The lowdown on the film and the phenomenon that inspired it, which remains stubbornly unexplained after decades of investigation.

Longfellow Whatever
— 5 min read
🎬 "The Boom" is an eerie short film inspired by the Longfellow Boom

Late one evening last fall, Ajuawak Kapashesit was sitting in his Longfellow apartment when he heard a thundering crash in the distance.

It wasn't a gunshot or an airplane. It sounded more like a bomb, but with a different tenor.

It was, plainly stated, a boom.

He went online to see if anyone else had heard the commotion. During what cascaded into a late night of internet research, he, like many before him, slowly came to learn that the mysterious noise had not only a name — the Longfellow Boom — but a robust mythology. And, most compellingly of all, it remained stubbornly unexplained despite decades of sleuthing.

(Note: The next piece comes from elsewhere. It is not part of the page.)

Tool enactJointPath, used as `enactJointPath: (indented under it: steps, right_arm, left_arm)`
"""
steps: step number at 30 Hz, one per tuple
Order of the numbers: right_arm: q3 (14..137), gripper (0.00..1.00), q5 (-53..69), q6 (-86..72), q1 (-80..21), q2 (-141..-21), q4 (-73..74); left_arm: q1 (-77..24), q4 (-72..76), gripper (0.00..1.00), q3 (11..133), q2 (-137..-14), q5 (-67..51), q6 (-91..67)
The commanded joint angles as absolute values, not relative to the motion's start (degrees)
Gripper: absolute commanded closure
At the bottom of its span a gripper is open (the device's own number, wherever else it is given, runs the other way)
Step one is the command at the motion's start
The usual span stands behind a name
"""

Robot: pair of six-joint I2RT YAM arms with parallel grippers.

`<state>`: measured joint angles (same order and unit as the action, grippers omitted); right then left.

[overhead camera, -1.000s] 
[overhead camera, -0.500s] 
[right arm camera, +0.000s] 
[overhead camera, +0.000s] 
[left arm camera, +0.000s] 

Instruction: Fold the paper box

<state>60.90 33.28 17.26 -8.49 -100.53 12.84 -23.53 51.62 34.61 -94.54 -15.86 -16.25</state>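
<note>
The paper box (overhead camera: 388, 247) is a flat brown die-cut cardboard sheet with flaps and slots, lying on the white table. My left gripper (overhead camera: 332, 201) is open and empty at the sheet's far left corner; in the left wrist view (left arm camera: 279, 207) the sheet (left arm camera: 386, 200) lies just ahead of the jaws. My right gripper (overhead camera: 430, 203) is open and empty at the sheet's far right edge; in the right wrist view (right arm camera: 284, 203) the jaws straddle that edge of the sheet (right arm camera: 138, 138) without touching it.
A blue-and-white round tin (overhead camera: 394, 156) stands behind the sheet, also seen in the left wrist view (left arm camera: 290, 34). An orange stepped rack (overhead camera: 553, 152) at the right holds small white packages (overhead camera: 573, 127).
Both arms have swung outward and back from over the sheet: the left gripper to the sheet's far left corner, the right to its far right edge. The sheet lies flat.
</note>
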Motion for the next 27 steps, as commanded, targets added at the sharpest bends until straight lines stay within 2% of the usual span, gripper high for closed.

That night triggered a series of events that ultimately resulted in The Boom, an 11-minute short film inspired by the phenomenon and the uncertainty around it, much of it filmed in the neighborhood. He's now shopping it on the film festival circuit, starting with a premiere at the Minneapolis-St. Paul International Film Festival on April 14 and 18. Tickets are on sale now.

"The Boom" writer and director Ajuawak Kapashesit

Background

Ajuawak, who is Ojibwe and Cree, grew up on the White Earth Reservation and moved to the Twin Cities to study linguistics at Macalester. He's spent his professional life focused on preserving and revitalizing Indigenous languages.